(Requirement) Would you print the whole listing again, word for word?

(Given material)
--------------------------------------------------

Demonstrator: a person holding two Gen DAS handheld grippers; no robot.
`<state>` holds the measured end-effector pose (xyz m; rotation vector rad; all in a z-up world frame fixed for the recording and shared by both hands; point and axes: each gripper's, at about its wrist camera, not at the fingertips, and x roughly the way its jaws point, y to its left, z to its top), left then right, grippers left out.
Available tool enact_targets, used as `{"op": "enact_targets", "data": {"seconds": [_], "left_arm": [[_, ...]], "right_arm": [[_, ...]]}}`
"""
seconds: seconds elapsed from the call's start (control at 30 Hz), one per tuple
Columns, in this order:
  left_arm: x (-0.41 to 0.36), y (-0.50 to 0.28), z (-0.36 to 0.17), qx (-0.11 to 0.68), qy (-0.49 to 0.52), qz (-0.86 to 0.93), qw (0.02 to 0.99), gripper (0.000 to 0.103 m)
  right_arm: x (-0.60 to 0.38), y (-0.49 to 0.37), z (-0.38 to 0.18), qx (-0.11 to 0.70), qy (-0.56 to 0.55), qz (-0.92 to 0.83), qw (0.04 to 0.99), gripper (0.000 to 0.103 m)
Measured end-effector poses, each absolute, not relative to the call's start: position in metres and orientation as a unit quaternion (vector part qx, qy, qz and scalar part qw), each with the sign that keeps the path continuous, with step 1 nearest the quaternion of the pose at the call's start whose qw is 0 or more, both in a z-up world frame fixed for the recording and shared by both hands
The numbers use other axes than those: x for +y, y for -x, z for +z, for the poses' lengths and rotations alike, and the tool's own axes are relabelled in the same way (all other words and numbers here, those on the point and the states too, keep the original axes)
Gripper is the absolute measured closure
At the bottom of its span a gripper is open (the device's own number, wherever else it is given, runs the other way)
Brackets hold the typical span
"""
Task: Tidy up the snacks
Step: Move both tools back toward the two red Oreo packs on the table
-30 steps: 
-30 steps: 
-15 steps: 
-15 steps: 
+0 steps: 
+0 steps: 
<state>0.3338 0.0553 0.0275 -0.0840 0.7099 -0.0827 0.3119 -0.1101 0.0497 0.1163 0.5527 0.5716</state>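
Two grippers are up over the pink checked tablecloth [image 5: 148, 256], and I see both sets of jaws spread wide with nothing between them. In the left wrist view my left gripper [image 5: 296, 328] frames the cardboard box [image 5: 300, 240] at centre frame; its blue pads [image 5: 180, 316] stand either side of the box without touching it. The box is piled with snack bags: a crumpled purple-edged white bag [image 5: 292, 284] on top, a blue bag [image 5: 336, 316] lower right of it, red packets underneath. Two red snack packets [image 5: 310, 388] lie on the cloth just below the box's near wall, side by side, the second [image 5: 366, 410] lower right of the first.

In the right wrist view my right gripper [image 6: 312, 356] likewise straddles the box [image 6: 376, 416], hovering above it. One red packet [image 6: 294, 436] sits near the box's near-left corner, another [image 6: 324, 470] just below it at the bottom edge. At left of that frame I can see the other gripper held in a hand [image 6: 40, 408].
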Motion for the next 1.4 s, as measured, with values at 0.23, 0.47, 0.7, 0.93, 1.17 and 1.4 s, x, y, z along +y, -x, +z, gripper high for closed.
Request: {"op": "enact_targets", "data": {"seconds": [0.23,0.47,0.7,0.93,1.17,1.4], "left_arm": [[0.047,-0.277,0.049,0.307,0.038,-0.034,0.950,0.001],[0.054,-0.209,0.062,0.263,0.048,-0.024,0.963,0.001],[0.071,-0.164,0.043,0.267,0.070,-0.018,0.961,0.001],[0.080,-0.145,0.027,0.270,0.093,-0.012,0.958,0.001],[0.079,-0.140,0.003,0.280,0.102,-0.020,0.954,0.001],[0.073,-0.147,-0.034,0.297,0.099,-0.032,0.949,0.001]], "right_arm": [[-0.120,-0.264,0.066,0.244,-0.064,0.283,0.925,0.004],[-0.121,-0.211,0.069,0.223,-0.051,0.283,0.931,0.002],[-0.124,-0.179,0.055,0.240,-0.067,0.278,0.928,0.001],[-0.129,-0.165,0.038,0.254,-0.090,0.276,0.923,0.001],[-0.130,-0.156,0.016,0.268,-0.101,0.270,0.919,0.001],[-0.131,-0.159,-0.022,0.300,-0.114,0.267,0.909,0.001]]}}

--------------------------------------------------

(Completed exercise)
Demonstrator: a person holding two Gen DAS handheld grippers; no robot.
`<state>` holds the measured end-effector pose (xyz m; rotation vector rad; all in a z-up world frame fixed for the recording and shared by both hands; point and axes: each gripper's, at about its wrist camera, not at the fingertips, and x roughly the way its jaws point, y to its left, z to its top), left then right, grippers left out.
Available tool enact_targets, used as `{"op": "enact_targets", "data": {"seconds": [_], "left_arm": [[_, ...]], "right_arm": [[_, ...]]}}`
"""
seconds: seconds elapsed from the call's start (control at 30 Hz), one per tuple
Columns, in this order:
  left_arm: x (-0.41 to 0.36), y (-0.50 to 0.28), z (-0.36 to 0.17), qx (-0.11 to 0.68), qy (-0.49 to 0.52), qz (-0.86 to 0.93), qw (0.02 to 0.99), gripper (0.000 to 0.103 m)
  right_arm: x (-0.60 to 0.38), y (-0.49 to 0.37), z (-0.38 to 0.18), qx (-0.11 to 0.70), qy (-0.56 to 0.55), qz (-0.92 to 0.83), qw (0.04 to 0.99), gripper (0.000 to 0.103 m)
Measured end-effector poses, each absolute, not relative to the call's start: position in metres and orientation as a unit quaternion (vector part qx, qy, qz and scalar part qw), each with the sign that keeps the path continuous, with step 1 nearest the quaternion of the pose at the call's start whose qw is 0 or more, both in a z-up world frame fixed for the recording and shared by both hands
The numbers use other axes than those: x for +y, y for -x, z for +z, for the poses' lengths and rotations alike, and the tool's own axes are relabelled in the same way (all other words and numbers here, those on the point and the states too, keep the original axes)
Gripper is the absolute measured closure
At the bottom of its span a gripper is open (the device's own number, wherever else it is given, runs the other way)
Brackets hold the typical span
"""
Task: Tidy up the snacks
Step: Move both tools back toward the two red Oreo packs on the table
-30 steps: 
-30 steps: 
-15 steps: 
-15 steps: 
+0 steps: 
+0 steps: 
<state>0.3338 0.0553 0.0275 -0.0840 0.7099 -0.0827 0.3119 -0.1101 0.0497 0.1163 0.5527 0.5716</state>
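Two grippers are up over the pink checked tablecloth [image 5: 148, 256], and I see both sets of jaws spread wide with nothing between them. In the left wrist view my left gripper [image 5: 296, 328] frames the cardboard box [image 5: 300, 240] at centre frame; its blue pads [image 5: 180, 316] stand either side of the box without touching it. The box is piled with snack bags: a crumpled purple-edged white bag [image 5: 292, 284] on top, a blue bag [image 5: 336, 316] lower right of it, red packets underneath. Two red snack packets [image 5: 310, 388] lie on the cloth just below the box's near wall, side by side, the second [image 5: 366, 410] lower right of the first.

In the right wrist view my right gripper [image 6: 312, 356] likewise straddles the box [image 6: 376, 416], hovering above it. One red packet [image 6: 294, 436] sits near the box's near-left corner, another [image 6: 324, 470] just below it at the bottom edge. At left of that frame I can see the other gripper held in a hand [image 6: 40, 408].
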Motion for the next 1.4 s, as measured, with values at 0.23, 0.47, 0.7, 0.93, 1.17 and 1.4 s, x, y, z along +y, -x, +z, gripper high for closed.
Request: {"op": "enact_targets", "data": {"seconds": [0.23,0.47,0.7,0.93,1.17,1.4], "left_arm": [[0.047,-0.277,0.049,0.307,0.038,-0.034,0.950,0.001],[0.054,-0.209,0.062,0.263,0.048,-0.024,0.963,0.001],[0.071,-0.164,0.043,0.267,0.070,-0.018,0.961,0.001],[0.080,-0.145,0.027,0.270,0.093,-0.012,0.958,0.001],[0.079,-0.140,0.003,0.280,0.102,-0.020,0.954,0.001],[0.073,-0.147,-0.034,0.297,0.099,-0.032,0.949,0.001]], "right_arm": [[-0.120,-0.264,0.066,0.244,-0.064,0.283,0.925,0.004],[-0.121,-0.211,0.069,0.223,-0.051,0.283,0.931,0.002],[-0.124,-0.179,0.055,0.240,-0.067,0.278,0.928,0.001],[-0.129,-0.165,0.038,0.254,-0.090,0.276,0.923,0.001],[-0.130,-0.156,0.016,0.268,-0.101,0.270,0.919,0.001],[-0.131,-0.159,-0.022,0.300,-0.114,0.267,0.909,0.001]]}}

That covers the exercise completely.